An exact copy of all records is expected, minus the images.

--

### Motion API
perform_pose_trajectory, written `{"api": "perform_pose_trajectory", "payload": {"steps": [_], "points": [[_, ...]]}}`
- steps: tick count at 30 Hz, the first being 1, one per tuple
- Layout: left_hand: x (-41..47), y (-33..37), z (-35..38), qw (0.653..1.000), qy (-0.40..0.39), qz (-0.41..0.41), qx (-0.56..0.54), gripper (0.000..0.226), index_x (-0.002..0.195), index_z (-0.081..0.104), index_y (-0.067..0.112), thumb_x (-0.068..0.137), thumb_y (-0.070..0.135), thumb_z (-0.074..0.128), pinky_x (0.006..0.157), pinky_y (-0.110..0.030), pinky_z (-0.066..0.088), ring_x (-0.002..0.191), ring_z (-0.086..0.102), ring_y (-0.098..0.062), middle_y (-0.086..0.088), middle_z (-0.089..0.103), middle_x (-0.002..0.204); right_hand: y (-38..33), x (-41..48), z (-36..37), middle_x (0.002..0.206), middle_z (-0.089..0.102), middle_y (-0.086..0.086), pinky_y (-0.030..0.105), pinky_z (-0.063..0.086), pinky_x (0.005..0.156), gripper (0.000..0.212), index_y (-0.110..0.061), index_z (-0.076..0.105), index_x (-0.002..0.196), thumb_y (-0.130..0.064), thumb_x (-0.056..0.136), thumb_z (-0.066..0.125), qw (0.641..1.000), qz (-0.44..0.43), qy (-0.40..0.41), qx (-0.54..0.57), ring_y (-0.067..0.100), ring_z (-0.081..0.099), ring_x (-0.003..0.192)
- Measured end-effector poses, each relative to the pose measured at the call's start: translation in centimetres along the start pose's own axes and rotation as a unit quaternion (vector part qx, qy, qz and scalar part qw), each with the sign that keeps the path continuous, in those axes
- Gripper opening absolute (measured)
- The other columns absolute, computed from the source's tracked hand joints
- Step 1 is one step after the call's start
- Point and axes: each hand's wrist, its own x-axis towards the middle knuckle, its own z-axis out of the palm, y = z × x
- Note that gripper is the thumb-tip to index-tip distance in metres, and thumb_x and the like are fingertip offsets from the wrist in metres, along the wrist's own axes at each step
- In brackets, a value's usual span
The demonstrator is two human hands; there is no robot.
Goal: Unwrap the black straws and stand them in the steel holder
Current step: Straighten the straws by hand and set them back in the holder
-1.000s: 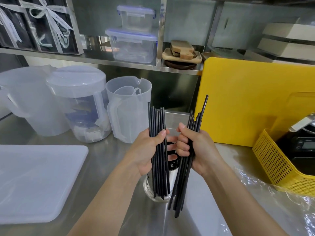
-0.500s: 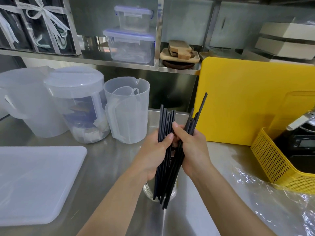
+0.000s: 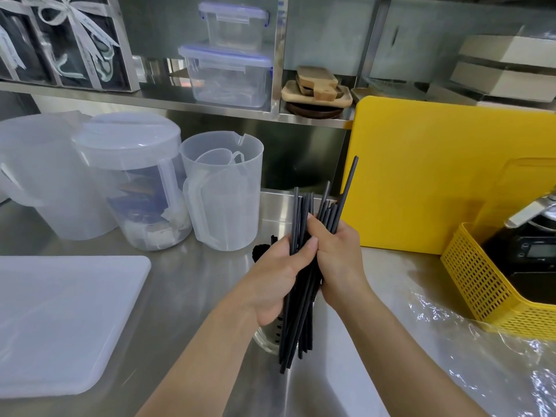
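While they hang over the round steel holder (image 3: 267, 338), thin black plastic straws (image 3: 296, 326) sit clamped in left hand (image 3: 270, 275) and right hand (image 3: 340, 260) grips.

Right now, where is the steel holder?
Head view, lower centre: the steel holder stands on the counter under the left hand, mostly hidden behind it and the black straws, right of the white board.
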Motion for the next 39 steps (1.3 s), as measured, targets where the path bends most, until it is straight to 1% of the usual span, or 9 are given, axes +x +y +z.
{"api": "perform_pose_trajectory", "payload": {"steps": [7,13,19,22,24,26,29,33,39], "points": [[-0.4,0.1,-0.2,0.999,-0.033,0.017,-0.037,0.021,0.091,0.057,0.009,0.079,0.026,0.058,0.05,-0.025,0.049,0.054,0.055,-0.013,-0.002,0.057,0.062,-0.9,-0.9,-0.3,0.056,0.053,0.008,0.015,0.031,0.03,0.023,-0.01,0.054,0.069,-0.018,0.089,0.059,0.999,0.029,-0.028,0.015,0.012,0.044,0.03],[-0.6,0.4,-0.7,0.989,-0.091,-0.017,-0.114,0.012,0.09,0.049,0.008,0.083,0.014,0.057,0.034,-0.015,0.034,0.045,0.044,-0.008,-0.005,0.045,0.071,-0.8,-0.5,-0.6,0.068,0.063,0.01,0.025,0.052,0.053,0.007,-0.003,0.064,0.078,-0.006,0.083,0.063,0.994,0.036,-0.047,0.093,0.021,0.062,0.065],[-0.5,0.6,-1.5,0.986,-0.128,-0.023,-0.105,0.016,0.093,0.052,0.001,0.084,0.013,0.055,0.033,-0.014,0.033,0.043,0.042,-0.006,-0.004,0.059,0.076,-1.0,-0.1,-1.8,0.064,0.064,0.0,0.023,0.052,0.06,0.008,-0.008,0.062,0.078,-0.014,0.08,0.067,0.983,0.018,-0.158,0.094,0.014,0.064,0.065],[-0.6,0.9,-1.6,0.978,-0.151,-0.016,-0.141,0.015,0.09,0.059,-0.001,0.082,0.012,0.058,0.033,-0.014,0.034,0.043,0.042,-0.006,-0.005,0.062,0.081,-0.8,0.3,-2.6,0.084,0.064,0.005,0.029,0.048,0.074,0.042,-0.01,0.063,0.097,-0.043,0.072,0.071,0.963,-0.007,-0.229,0.142,0.025,0.057,0.079],[-0.6,1.1,-1.8,0.977,-0.146,-0.013,-0.156,0.012,0.086,0.064,0.001,0.083,0.01,0.057,0.032,-0.014,0.033,0.042,0.042,-0.005,-0.008,0.056,0.081,-1.3,1.3,-3.4,0.094,0.062,0.007,0.034,0.039,0.08,0.058,-0.013,0.063,0.103,-0.059,0.069,0.064,0.957,-0.011,-0.191,0.217,0.026,0.05,0.085],[-0.7,1.2,-2.1,0.978,-0.134,-0.018,-0.157,0.016,0.083,0.066,0.001,0.084,0.008,0.052,0.031,-0.014,0.032,0.041,0.041,-0.005,-0.01,0.049,0.082,-2.3,2.9,-5.3,0.089,0.062,0.001,0.031,0.035,0.078,0.042,-0.014,0.065,0.099,-0.05,0.078,0.059,0.964,-0.051,-0.063,0.252,0.015,0.052,0.08],[-0.8,1.1,-2.3,0.978,-0.139,-0.021,-0.151,0.013,0.084,0.067,0.004,0.083,0.007,0.055,0.031,-0.013,0.033,0.041,0.041,-0.005,-0.008,0.057,0.083,-5.4,4.8,-7.9,0.073,0.065,-0.01,0.023,0.04,0.065,0.017,-0.021,0.071,0.085,-0.014,0.089,0.056,0.974,-0.21,0.026,0.075,0.008,0.054,0.069],[-0.7,0.8,-1.8,0.977,-0.167,-0.027,-0.13,0.01,0.082,0.064,0.004,0.073,0.008,0.06,0.031,-0.012,0.032,0.038,0.04,-0.005,-0.005,0.058,0.079,-10.2,5.6,-8.8,0.07,0.069,-0.021,0.014,0.044,0.066,0.022,-0.029,0.072,0.081,-0.009,0.084,0.064,0.919,-0.332,-0.07,-0.2,-0.001,0.058,0.073],[-0.5,0.4,-0.4,0.983,-0.167,-0.034,-0.075,0.027,0.105,0.055,0.004,0.08,-0.005,0.05,0.031,-0.013,0.026,0.037,0.035,-0.003,0.003,0.052,0.065,-12.8,6.0,-5.5,0.086,0.069,-0.017,0.002,0.044,0.068,0.017,-0.019,0.074,0.097,-0.015,0.088,0.06,0.736,-0.184,-0.311,-0.572,-0.014,0.059,0.081]]}}
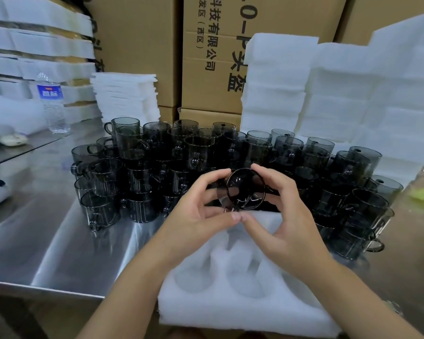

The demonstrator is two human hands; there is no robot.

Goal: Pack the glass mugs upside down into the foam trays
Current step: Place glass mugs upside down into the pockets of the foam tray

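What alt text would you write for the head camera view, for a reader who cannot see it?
The left hand and right hand hold one dark smoky glass mug above a white foam tray with round pockets, on a shiny steel table. Many more dark glass mugs stand stacked behind.

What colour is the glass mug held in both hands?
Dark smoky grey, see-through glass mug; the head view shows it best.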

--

**Result**
### Motion API
perform_pose_trajectory, written `{"api": "perform_pose_trajectory", "payload": {"steps": [_], "points": [[_, ...]]}}`
- steps: tick count at 30 Hz, the first being 1, one per tuple
- Layout: left_hand: x (-41..47), y (-33..37), z (-35..38), qw (0.653..1.000), qy (-0.40..0.39), qz (-0.41..0.41), qx (-0.56..0.54), gripper (0.000..0.226), index_x (-0.002..0.195), index_z (-0.081..0.104), index_y (-0.067..0.112), thumb_x (-0.068..0.137), thumb_y (-0.070..0.135), thumb_z (-0.074..0.128), pinky_x (0.006..0.157), pinky_y (-0.110..0.030), pinky_z (-0.066..0.088), ring_x (-0.002..0.191), ring_z (-0.086..0.102), ring_y (-0.098..0.062), middle_y (-0.086..0.088), middle_z (-0.089..0.103), middle_x (-0.002..0.204); right_hand: y (-38..33), x (-41..48), z (-36..37), middle_x (0.002..0.206), middle_z (-0.089..0.102), middle_y (-0.086..0.086), pinky_y (-0.030..0.105), pinky_z (-0.063..0.086), pinky_x (0.005..0.156), gripper (0.000..0.212), index_y (-0.110..0.061), index_z (-0.076..0.105), index_x (-0.002..0.196), thumb_y (-0.130..0.064), thumb_x (-0.056..0.136), thumb_z (-0.066..0.125), qw (0.641..1.000), qz (-0.44..0.43), qy (-0.40..0.41), qx (-0.54..0.57), ring_y (-0.067..0.100), ring_z (-0.081..0.099), ring_x (-0.003..0.192)
- Measured end-effector poses, each relative to the pose measured at the call's start: translation in centimetres along the start pose's own axes and rotation as a unit quaternion (vector part qx, qy, qz and scalar part qw), each with the sign that keeps the path continuous, in those axes
- Gripper opening absolute (measured)
- The other columns absolute, computed from the source's tracked hand joints
- Step 1 is one step after the call's start
- Point and axes: each hand's wrist, its own x-axis towards the middle knuckle, its own z-axis out of the palm, y = z × x
- Note that gripper is the thumb-tip to index-tip distance in metres, and thumb_x and the like are fingertip offsets from the wrist in metres, along the wrist's own axes at each step
- In brackets, a value's usual span
The demonstrator is two human hands; there is no robot.
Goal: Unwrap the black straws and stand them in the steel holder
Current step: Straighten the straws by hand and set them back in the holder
-1.000s: 
-0.500s: 
+0.000s: 
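While they hang over the round steel holder (image 3: 267, 338), thin black plastic straws (image 3: 296, 326) sit clamped in left hand (image 3: 270, 275) and right hand (image 3: 340, 260) grips.

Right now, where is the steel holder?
Head view, lower centre: the steel holder stands on the counter under the left hand, mostly hidden behind it and the black straws, right of the white board.
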Motion for the next 39 steps (1.3 s), as measured, targets where the path bends most, until it is straight to 1% of the usual span, or 9 are given, axes +x +y +z.
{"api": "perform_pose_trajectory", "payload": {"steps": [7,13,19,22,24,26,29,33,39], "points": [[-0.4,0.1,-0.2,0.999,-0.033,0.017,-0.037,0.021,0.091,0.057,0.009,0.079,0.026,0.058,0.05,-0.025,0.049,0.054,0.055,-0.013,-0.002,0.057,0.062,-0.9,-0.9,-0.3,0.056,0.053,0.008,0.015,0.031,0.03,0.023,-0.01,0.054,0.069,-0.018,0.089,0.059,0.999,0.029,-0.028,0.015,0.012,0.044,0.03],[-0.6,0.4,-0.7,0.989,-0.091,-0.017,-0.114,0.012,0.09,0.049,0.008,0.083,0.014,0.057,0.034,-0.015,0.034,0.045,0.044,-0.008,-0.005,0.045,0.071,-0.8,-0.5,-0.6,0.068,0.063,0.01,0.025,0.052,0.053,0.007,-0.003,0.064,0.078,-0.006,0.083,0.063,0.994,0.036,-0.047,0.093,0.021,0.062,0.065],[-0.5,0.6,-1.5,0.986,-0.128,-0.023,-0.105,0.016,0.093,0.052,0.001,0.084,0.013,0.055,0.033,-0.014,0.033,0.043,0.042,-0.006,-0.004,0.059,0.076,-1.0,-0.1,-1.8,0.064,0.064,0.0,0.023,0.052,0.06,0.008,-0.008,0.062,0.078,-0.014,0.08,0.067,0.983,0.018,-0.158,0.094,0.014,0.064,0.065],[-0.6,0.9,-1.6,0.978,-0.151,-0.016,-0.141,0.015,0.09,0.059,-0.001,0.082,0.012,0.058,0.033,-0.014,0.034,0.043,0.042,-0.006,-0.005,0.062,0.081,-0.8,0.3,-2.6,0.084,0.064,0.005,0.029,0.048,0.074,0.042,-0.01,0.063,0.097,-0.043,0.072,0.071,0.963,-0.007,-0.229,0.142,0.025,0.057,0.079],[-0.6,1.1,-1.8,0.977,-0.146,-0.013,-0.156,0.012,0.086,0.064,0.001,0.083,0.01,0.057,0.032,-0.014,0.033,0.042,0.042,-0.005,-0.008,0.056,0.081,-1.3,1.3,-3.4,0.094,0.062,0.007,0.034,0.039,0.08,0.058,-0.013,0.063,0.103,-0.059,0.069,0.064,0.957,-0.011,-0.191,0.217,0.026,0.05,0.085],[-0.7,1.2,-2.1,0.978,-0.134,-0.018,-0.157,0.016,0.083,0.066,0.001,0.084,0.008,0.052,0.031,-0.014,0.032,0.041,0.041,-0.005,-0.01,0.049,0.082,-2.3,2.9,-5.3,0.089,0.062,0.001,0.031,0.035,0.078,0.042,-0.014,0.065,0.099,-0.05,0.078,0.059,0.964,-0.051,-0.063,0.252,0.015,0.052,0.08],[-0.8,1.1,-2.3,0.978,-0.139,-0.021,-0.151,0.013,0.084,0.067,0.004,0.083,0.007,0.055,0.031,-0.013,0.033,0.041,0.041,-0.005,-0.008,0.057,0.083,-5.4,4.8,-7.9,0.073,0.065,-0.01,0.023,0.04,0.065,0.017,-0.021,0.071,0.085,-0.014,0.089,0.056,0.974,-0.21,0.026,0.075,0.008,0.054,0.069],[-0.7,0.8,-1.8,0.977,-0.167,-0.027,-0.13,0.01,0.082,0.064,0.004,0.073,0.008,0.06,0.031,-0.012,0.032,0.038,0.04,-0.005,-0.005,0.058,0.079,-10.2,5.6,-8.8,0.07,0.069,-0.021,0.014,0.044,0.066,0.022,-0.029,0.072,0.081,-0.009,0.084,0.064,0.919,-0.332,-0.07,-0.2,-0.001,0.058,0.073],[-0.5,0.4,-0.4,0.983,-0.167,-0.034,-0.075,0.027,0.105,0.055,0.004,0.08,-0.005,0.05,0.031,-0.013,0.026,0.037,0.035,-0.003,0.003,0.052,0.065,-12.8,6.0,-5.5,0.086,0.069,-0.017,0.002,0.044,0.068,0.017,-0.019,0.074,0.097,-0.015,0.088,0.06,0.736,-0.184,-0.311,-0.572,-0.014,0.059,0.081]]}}

The demonstrator is two human hands; there is no robot.

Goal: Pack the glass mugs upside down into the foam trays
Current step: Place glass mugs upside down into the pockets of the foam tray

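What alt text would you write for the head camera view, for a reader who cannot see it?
The left hand and right hand hold one dark smoky glass mug above a white foam tray with round pockets, on a shiny steel table. Many more dark glass mugs stand stacked behind.

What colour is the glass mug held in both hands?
Dark smoky grey, see-through glass mug; the head view shows it best.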

With this, the answer is complete.